だから美鳥さんとはお別れになったが、また団子を買いに来てくれるらしいからいつか再会出来るだろう。
でも、どうせなら俺も買い物に付き合うと言ったのだが、千和が『女子会だから桃くんはお店頑張って!』とやんわり断られてしまった。
それはそうだけどさぁ、せっかく知り合って、あんなに団子を美味しそうに食べてくれた美鳥さんともっと仲良くなりたいと思ったのに。
別に仲良くなってどうこうしたいとか下心なんてないけど…… 千和、もしかしてやきもちを焼いてるのか? 焼くのは団子だけにしとけ、なんちゃって…… はぁ、仕事仕事。
午後は想定していたよりもお客さんが来てくれて、追加で団子を作ったりと休む暇がないくらい忙しかった。

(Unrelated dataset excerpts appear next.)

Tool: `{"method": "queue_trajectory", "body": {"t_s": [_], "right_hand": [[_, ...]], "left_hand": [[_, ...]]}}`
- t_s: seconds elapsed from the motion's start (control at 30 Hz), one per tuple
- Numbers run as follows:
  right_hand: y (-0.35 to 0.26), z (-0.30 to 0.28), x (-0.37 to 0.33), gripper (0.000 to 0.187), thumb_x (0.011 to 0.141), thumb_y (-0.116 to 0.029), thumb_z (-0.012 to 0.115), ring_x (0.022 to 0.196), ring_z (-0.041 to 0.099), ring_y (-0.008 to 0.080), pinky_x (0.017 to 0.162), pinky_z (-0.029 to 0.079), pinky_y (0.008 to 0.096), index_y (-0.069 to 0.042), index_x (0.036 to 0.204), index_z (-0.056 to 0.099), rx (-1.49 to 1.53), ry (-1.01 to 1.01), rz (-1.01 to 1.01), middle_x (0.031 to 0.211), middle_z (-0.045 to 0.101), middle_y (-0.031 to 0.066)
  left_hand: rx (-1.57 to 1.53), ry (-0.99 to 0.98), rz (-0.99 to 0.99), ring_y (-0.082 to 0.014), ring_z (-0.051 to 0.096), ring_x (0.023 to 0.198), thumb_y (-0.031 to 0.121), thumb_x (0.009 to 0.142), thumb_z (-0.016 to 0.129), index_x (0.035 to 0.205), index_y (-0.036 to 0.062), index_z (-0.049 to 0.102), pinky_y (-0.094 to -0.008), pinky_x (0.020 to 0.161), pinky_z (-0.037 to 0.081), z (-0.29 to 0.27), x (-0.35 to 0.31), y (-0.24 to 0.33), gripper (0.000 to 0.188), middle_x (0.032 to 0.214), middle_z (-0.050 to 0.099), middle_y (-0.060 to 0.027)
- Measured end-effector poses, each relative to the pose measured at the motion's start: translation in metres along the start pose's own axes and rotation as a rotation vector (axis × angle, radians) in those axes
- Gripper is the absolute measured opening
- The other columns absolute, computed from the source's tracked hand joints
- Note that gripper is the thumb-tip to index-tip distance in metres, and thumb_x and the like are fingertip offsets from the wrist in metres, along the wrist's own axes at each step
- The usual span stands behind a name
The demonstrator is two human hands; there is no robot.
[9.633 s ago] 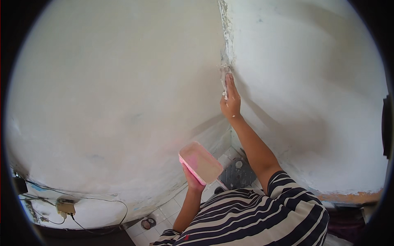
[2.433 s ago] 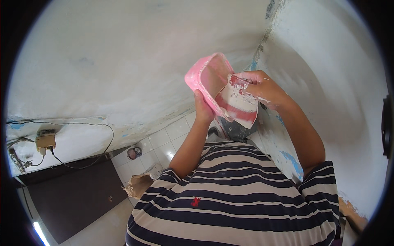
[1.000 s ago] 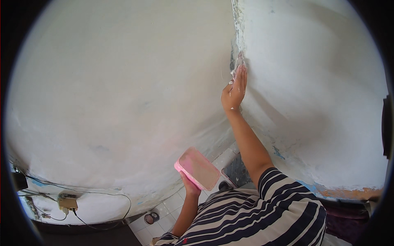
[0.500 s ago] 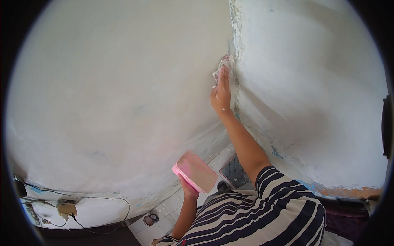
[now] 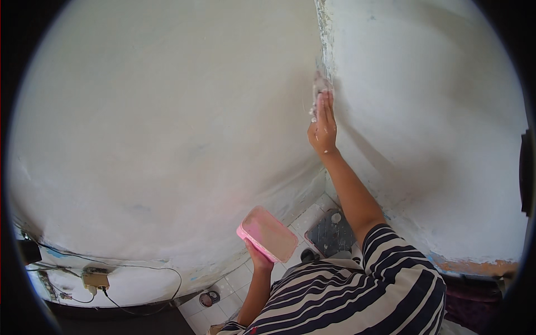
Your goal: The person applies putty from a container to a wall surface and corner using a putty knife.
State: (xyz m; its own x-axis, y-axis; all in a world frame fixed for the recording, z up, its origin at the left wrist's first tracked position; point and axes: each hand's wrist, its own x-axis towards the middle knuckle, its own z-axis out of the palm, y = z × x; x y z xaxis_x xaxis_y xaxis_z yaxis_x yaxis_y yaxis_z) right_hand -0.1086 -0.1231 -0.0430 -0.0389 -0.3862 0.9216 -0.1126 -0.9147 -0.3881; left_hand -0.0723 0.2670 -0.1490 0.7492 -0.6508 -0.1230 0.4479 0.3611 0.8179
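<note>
My right hand (image 5: 323,129) reaches up to the corner where the two walls meet. Its fingers press a flat piece smeared with white paste (image 5: 322,89) against the wall; paste hides most of it, so I cannot tell its exact kind. White specks dot the hand and wrist. Lower down, my left hand (image 5: 259,255) grips a pink plastic tub (image 5: 268,234) from its near left side, tilted so the beige paste in it shows. The left wall (image 5: 167,111) is smooth and pale. Rough, flaking patches run along the corner (image 5: 325,33).
A dark grey patterned square object (image 5: 329,234) lies on the white floor tiles (image 5: 228,304) near the corner. At lower left, a beige socket box (image 5: 95,280) with black cables hangs along the wall. A dark brown surface (image 5: 123,322) borders the lower left. Peeling paint (image 5: 480,265) marks the right wall's base.
My right hand has moved to the right with the paste-smeared piece, closer into the corner. My left hand and the pink tub have stayed nearly in place.
</note>
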Motion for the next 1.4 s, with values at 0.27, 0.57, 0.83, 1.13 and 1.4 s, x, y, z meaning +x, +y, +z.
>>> {"method": "queue_trajectory", "body": {"t_s": [0.27,0.57,0.83,1.13,1.4], "right_hand": [[0.059,0.015,-0.006,0.049,0.084,0.007,0.057,0.137,0.048,0.0395,0.114,0.041,0.0502,-0.006,0.131,0.063,-0.073,-0.257,-0.284,0.141,0.057,0.0147],[0.073,-0.007,-0.066,0.048,0.084,0.004,0.057,0.136,0.049,0.0363,0.114,0.042,0.0493,-0.004,0.131,0.061,0.004,-0.524,-0.298,0.141,0.057,0.0124],[0.055,-0.02,-0.01,0.045,0.083,0.004,0.059,0.132,0.054,0.0351,0.111,0.046,0.0486,-0.005,0.127,0.065,0.011,-0.203,-0.324,0.134,0.062,0.0141],[0.084,-0.009,-0.06,0.047,0.085,0.003,0.06,0.132,0.054,0.034,0.111,0.045,0.0481,-0.007,0.131,0.064,0.017,-0.471,-0.292,0.137,0.061,0.014],[0.054,-0.008,0.012,0.05,0.083,0.007,0.057,0.132,0.054,0.0362,0.11,0.047,0.0473,-0.007,0.13,0.065,0.052,-0.188,-0.285,0.138,0.06,0.015]], "left_hand": [[0.026,0.062,-0.004,-0.0306,0.05,0.134,0.071,0.098,0.038,0.154,0.0157,0.033,-0.0495,0.11,0.045,-0.012,-0.007,-0.012,0.078,0.15,0.047,-0.0095],[-0.024,0.103,-0.104,-0.0302,0.051,0.134,0.071,0.098,0.037,0.153,0.0151,0.035,-0.0484,0.111,0.044,0.005,-0.013,-0.034,0.079,0.149,0.049,-0.0098],[0.004,0.068,-0.099,-0.0295,0.048,0.137,0.071,0.098,0.038,0.154,0.0148,0.034,-0.0473,0.113,0.042,0.03,-0.027,-0.047,0.079,0.152,0.046,-0.009],[-0.022,0.167,-0.075,-0.029,0.047,0.138,0.069,0.1,0.036,0.155,0.0157,0.032,-0.0481,0.114,0.041,0.026,-0.047,-0.055,0.077,0.153,0.045,-0.0084],[-0.024,0.144,-0.055,-0.0295,0.048,0.137,0.069,0.099,0.037,0.155,0.0149,0.033,-0.0477,0.112,0.043,0.037,-0.048,-0.056,0.077,0.151,0.046,-0.0092]]}}
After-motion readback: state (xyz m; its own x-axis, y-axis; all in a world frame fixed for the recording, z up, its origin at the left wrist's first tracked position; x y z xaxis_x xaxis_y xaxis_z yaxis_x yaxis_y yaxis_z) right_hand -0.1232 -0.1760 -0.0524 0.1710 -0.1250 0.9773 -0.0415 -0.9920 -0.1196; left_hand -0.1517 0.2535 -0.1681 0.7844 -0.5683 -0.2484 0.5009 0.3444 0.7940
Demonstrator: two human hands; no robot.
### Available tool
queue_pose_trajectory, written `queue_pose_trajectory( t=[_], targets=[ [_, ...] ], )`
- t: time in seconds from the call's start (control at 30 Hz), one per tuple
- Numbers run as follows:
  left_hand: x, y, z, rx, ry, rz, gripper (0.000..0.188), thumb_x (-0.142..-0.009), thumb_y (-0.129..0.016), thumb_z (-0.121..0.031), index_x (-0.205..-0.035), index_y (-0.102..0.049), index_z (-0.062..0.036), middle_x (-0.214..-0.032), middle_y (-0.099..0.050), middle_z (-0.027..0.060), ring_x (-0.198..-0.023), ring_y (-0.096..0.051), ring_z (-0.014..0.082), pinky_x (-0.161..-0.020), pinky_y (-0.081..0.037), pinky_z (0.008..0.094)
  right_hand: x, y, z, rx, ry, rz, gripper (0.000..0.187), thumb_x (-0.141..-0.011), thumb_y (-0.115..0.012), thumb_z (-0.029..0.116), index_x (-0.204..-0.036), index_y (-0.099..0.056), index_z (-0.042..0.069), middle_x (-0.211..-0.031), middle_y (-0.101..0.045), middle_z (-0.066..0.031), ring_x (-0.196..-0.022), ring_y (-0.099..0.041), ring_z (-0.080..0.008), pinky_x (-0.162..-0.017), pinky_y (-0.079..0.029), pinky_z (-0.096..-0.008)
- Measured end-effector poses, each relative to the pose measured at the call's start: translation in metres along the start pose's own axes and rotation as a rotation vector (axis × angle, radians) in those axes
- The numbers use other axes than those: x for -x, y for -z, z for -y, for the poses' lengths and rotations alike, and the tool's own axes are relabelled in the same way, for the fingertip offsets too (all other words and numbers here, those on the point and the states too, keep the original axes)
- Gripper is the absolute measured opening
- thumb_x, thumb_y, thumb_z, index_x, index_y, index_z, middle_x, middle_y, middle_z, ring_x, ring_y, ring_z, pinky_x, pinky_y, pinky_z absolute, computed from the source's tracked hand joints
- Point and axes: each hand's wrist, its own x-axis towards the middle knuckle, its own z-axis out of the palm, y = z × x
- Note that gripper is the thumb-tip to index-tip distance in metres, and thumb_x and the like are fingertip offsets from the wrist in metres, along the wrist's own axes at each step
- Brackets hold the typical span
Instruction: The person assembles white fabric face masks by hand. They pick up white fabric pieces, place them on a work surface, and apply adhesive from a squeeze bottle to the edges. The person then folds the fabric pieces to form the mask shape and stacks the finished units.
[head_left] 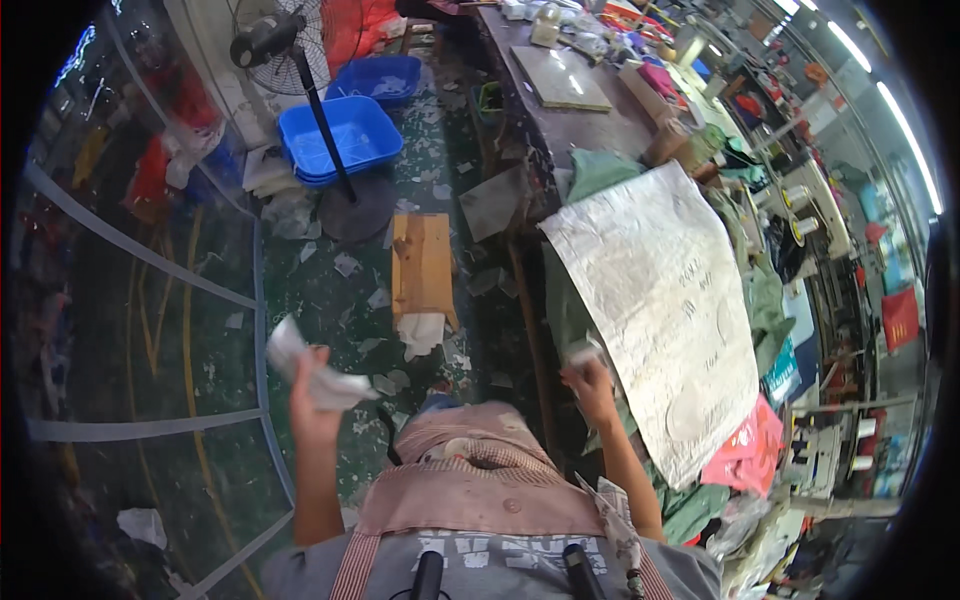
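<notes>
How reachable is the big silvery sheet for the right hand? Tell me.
Probably yes: the right hand is close beside the left edge of the silvery sheet, with nothing visible between them, though the small pale item it seems to hold might hinder a grasp.

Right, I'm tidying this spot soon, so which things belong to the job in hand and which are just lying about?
Seemingly in use:
white piece, in the left hand
small pale item, blurred, in the right hand
large pale sheet, beside it

Probably just about:
blue tubs
cardboard box
floor scraps
</notes>
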Motion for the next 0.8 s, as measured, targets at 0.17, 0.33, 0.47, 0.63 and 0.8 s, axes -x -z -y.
queue_pose_trajectory(
  t=[0.17,0.33,0.47,0.63,0.8],
  targets=[
    [-0.114,-0.207,0.033,-0.161,0.214,0.351,0.039,-0.094,-0.065,-0.025,-0.124,-0.053,-0.0044,-0.106,-0.067,0.0099,-0.095,-0.062,0.0162,-0.082,-0.05,0.0321,-0.041,0.069,-0.011,-0.031,-0.155,-0.468,0.013,-0.09,-0.063,0.005,-0.099,-0.063,-0.003,-0.085,-0.066,-0.0063,-0.071,-0.061,-0.0107,-0.06,-0.049,-0.0252],
    [-0.226,-0.311,0.1,-0.137,0.319,0.38,0.032,-0.092,-0.067,-0.025,-0.119,-0.057,-0.0093,-0.102,-0.066,0.0047,-0.096,-0.062,0.015,-0.079,-0.051,0.0328,-0.147,0.116,0.018,-0.049,-0.165,-0.602,0.026,-0.088,-0.061,0.002,-0.114,-0.062,-0.003,-0.085,-0.063,-0.0042,-0.074,-0.057,-0.0096,-0.063,-0.045,-0.0234],
    [-0.296,-0.333,0.127,-0.032,0.345,0.173,0.026,-0.091,-0.069,-0.025,-0.111,-0.061,-0.0112,-0.1,-0.065,0.0023,-0.097,-0.063,0.0161,-0.083,-0.051,0.0364,-0.301,0.117,0.028,-0.038,-0.029,-0.472,0.028,-0.09,-0.058,0.0,-0.118,-0.059,-0.002,-0.085,-0.062,-0.0046,-0.073,-0.056,-0.0097,-0.066,-0.046,-0.0248],
    [-0.363,-0.359,0.084,-0.118,0.162,-0.048,0.021,-0.09,-0.07,-0.024,-0.105,-0.062,-0.0109,-0.099,-0.067,0.005,-0.082,-0.06,0.0135,-0.077,-0.05,0.0299,-0.469,0.079,0.108,-0.116,-0.044,-0.16,0.029,-0.09,-0.057,0.005,-0.118,-0.056,0.0,-0.077,-0.056,-0.0027,-0.065,-0.05,-0.0085,-0.059,-0.041,-0.0233],
    [-0.46,-0.435,0.07,-0.019,0.094,-0.085,0.02,-0.091,-0.069,-0.022,-0.105,-0.062,-0.0097,-0.102,-0.068,0.0078,-0.065,-0.054,0.0109,-0.063,-0.048,0.0258,-0.61,0.051,0.133,-0.109,-0.059,0.029,0.026,-0.086,-0.074,0.016,-0.098,-0.059,-0.002,-0.075,-0.058,0.0002,-0.066,-0.051,-0.0094,-0.059,-0.043,-0.0276]
  ],
)
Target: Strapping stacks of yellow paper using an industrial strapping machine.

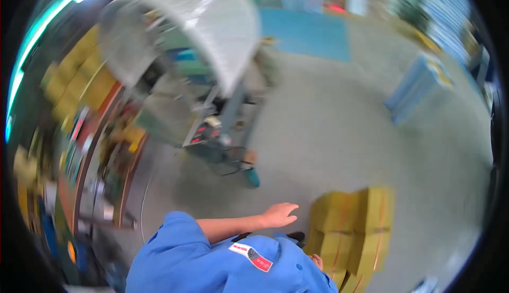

とりあえず一人で何とか乗り切り、片付けを終えてからリビングで一休みしていた。
「ただいまー」
玄関の鍵が開く音が聞こえ、すぐに千和の声も聞こえてきた。
「お、お邪魔します……」
えっ!? この声……
「美鳥さん? どうして……」
「せっかく仲良くなったのにこのまま帰っちゃうのは寂しいから私が勝手にもう一泊しないかって誘っちゃった、ごめんね?」
「急にすいません……」
「いや、別にいいんだけど……」
千和はニコニコしていて美鳥さんは何だか気まずそうにしている。
「えへへっ、桃くんにお土産あるから、美鳥さんと二人で選んだんだよ!」
「私はお世話になったお礼に…… 大した物ではないんですが、受け取って下さい」
千和からは新しい下着とパジャマ、美鳥さんからは湯呑みを三個……
「二人ともありがとう、でも何で三個?」
俺と両親の分? それにしては……
「えへへっ、私達みんなで使うためだよ! また美鳥さんが遊びに来てくれたらみんなで使おうね ……ねっ? 美鳥さん」
「…………はい」
何だ何だ? 二人で遊びに行って打ち解けたようだけど、美鳥さんが何か緊張しているような感じがする。
とにかくせっかく選んでくれたプレゼントだ、大切に使おう。
その後、美鳥さんの様子は少し気になったが、昨日と同じように三人で晩ご飯を食べ、交代で風呂に入って(今日も千和はお風呂に突入してきた)、そして就寝…… 出来るはずもなく
「ふふふっ、今日もお夜食におだんごを食べさせてもらっていいかな?」
今日買ったばかりだという、少し大人っぽいパジャマを着た千和にこっそりとおだんごを振る舞った。
「桃くんのおだんご、美味しい…… んふっ」
今日も美味しそうに食べているなぁ…… それにしても、今日の千和は大袈裟なくらいパクパク食べている。
「食べてみたくなったでしょ? ……美鳥さん?」
……へっ!? み、美鳥さん?
千和の視線の先、振り返って見てみると、ドアの隙間から俺達が隠れておだんごを食べているのを覗いていた美鳥さんと目が合った。
「千和ちゃん……」
「ふふふっ、一緒に…… 食べよ?」
「…………」
ドアを開け、美鳥さんが俺達に近付いてくる。